• [What is expected] From the first line through the last, transcribe the listing word for word.
(Data excerpt Opens)
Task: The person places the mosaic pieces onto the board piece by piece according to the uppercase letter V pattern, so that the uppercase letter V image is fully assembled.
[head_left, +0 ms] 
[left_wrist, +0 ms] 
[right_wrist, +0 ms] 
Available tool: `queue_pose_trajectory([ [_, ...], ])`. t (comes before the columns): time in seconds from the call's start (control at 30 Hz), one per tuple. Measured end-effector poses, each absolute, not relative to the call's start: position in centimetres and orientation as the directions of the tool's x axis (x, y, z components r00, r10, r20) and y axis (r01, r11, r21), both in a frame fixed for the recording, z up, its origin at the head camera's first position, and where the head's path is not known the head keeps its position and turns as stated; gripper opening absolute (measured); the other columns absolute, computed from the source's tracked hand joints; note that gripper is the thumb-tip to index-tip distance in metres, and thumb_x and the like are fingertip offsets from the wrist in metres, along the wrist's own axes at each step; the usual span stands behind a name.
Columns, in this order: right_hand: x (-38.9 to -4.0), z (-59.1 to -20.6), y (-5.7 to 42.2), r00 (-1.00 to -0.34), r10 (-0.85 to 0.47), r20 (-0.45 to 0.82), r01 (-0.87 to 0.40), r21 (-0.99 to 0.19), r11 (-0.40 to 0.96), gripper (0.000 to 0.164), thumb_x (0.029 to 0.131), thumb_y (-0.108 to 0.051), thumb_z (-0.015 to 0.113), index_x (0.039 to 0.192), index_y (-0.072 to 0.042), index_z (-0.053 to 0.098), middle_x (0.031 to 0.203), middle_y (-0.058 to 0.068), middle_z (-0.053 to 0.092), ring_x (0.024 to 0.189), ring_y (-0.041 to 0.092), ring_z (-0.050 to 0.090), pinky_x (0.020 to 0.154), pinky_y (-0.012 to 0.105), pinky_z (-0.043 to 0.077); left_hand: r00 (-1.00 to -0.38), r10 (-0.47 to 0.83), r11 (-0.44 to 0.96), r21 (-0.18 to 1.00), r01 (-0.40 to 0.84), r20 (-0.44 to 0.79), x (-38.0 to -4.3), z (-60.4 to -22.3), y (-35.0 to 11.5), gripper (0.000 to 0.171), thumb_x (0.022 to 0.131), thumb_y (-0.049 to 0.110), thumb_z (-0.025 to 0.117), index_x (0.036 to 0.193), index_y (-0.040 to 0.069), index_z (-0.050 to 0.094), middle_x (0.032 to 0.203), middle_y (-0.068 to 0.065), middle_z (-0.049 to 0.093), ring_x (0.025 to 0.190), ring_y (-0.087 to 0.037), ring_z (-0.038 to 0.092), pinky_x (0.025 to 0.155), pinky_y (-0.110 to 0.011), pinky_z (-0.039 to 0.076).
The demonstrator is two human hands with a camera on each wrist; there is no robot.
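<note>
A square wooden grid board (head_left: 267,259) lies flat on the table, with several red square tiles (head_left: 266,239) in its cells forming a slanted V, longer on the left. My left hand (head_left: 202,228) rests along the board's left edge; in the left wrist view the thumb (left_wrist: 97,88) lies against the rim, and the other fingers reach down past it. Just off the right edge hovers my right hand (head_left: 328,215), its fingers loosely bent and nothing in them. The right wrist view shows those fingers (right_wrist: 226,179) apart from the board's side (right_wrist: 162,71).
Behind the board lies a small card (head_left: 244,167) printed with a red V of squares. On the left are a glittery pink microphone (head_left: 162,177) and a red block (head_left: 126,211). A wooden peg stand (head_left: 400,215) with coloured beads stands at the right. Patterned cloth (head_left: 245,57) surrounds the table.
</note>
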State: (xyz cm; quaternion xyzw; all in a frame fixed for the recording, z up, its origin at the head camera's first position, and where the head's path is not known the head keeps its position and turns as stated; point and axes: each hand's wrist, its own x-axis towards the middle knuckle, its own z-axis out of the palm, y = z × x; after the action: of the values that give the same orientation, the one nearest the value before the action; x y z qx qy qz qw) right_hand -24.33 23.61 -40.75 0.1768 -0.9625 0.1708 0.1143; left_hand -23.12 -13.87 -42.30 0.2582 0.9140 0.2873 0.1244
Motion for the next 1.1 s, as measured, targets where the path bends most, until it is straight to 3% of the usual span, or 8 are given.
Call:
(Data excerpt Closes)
• [Output for this exercise]
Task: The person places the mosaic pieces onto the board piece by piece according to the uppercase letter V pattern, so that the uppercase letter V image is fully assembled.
[head_left, +0 ms] 
[left_wrist, +0 ms] 
[right_wrist, +0 ms] 
Available tool: `queue_pose_trajectory([ [_, ...], ])`. t (comes before the columns): time in seconds from the call's start (control at 30 Hz), one per tuple. Measured end-effector poses, each absolute, not relative to the call's start: position in centimetres and orientation as the directions of the tool's x axis (x, y, z components r00, r10, r20) and y axis (r01, r11, r21), both in a frame fixed for the recording, z up, its origin at the head camera's first position, and where the head's path is not known the head keeps its position and turns as stated; gripper opening absolute (measured); the other columns absolute, computed from the source's tracked hand joints; note that gripper is the thumb-tip to index-tip distance in metres, and thumb_x and the like are fingertip offsets from the wrist in metres, along the wrist's own axes at each step; the usual span stands behind a name.
Columns, in this order: right_hand: x (-38.9 to -4.0), z (-59.1 to -20.6), y (-5.7 to 42.2), r00 (-1.00 to -0.34), r10 (-0.85 to 0.47), r20 (-0.45 to 0.82), r01 (-0.87 to 0.40), r21 (-0.99 to 0.19), r11 (-0.40 to 0.96), gripper (0.000 to 0.164), thumb_x (0.029 to 0.131), thumb_y (-0.108 to 0.051), thumb_z (-0.015 to 0.113), index_x (0.039 to 0.192), index_y (-0.072 to 0.042), index_z (-0.053 to 0.098), middle_x (0.031 to 0.203), middle_y (-0.058 to 0.068), middle_z (-0.053 to 0.092), ring_x (0.024 to 0.189), ring_y (-0.041 to 0.092), ring_z (-0.050 to 0.090), pinky_x (0.020 to 0.154), pinky_y (-0.012 to 0.105), pinky_z (-0.043 to 0.077); left_hand: r00 (-1.00 to -0.38), r10 (-0.47 to 0.83), r11 (-0.44 to 0.96), r21 (-0.18 to 1.00), r01 (-0.40 to 0.84), r20 (-0.44 to 0.79), x (-38.0 to -4.3), z (-60.4 to -22.3), y (-35.0 to 11.5), gripper (0.000 to 0.171), thumb_x (0.022 to 0.131), thumb_y (-0.049 to 0.110), thumb_z (-0.025 to 0.117), index_x (0.036 to 0.193), index_y (-0.040 to 0.069), index_z (-0.050 to 0.094), middle_x (0.032 to 0.203), middle_y (-0.068 to 0.065), middle_z (-0.049 to 0.093), ring_x (0.025 to 0.190), ring_y (-0.087 to 0.037), ring_z (-0.038 to 0.092), pinky_x (0.025 to 0.155), pinky_y (-0.110 to 0.011), pinky_z (-0.039 to 0.076).
The demonstrator is two human hands with a camera on each wrist; there is no robot.
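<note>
A square wooden grid board (head_left: 267,259) lies flat on the table, with several red square tiles (head_left: 266,239) in its cells forming a slanted V, longer on the left. My left hand (head_left: 202,228) rests along the board's left edge; in the left wrist view the thumb (left_wrist: 97,88) lies against the rim, and the other fingers reach down past it. Just off the right edge hovers my right hand (head_left: 328,215), its fingers loosely bent and nothing in them. The right wrist view shows those fingers (right_wrist: 226,179) apart from the board's side (right_wrist: 162,71).
Behind the board lies a small card (head_left: 244,167) printed with a red V of squares. On the left are a glittery pink microphone (head_left: 162,177) and a red block (head_left: 126,211). A wooden peg stand (head_left: 400,215) with coloured beads stands at the right. Patterned cloth (head_left: 245,57) surrounds the table.
</note>
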State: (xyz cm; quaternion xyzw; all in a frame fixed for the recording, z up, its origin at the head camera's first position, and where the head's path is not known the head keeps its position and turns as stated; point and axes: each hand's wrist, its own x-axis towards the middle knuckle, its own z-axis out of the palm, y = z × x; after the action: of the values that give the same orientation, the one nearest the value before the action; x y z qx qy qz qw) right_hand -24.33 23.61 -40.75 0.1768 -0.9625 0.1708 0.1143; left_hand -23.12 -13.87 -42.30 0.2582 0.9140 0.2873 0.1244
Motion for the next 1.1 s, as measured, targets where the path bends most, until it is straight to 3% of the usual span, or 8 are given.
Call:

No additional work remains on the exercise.